Note for Windows users: If an error appears such as "cannot rename file ... reason 'Access is denied'", restart R or RStudio with administrative privileges (e.g., by right-clicking the icon and selecting “Run as administrator”), then re-run the installation commands.

We now simply perform the analysis as follows:

library(easybgm)

fit <- easybgm(dataset, 
               type = "ordinal", # this analysis only works with binary and/or ordinal data
               edge_prior = "Stochastic-Block")

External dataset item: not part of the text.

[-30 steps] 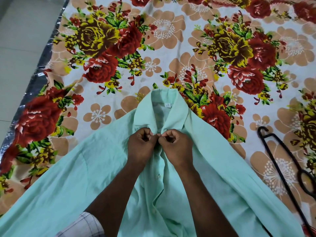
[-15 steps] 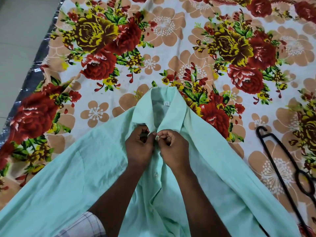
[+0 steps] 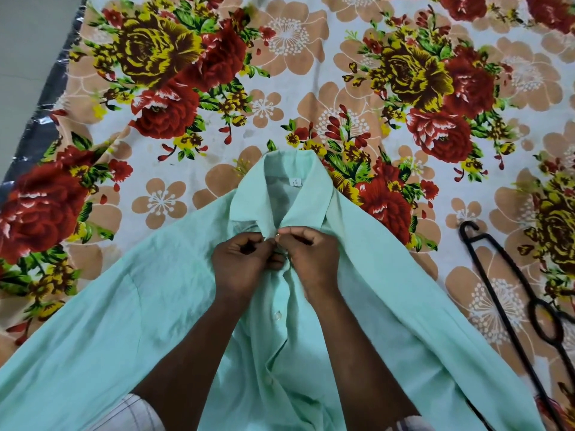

Now, we do not need to perform any post-processing or dig into the objects containing the results of the analysis or calculate the Bayes factors “by hand.” We can simply use the summary function, and all the relevant output will be displayed.

summary(fit)

After the edge-specific overview (for more information, see Huth et al. (2024)), we see the cluster-specific overview, which includes the posterior probabilities for all possible numbers of clusters, the estimated node membership, as well as the Bayes factors testing the hypothesis of clustering and the null hypothesis of no clustering.

In case you wish to calculate the second type of Bayes factor, similar to the steps above, you can simply use the function clusterBayesfactor, by setting the argument type = "simple" and specifying the values for \(b_1\) and \(b_2\).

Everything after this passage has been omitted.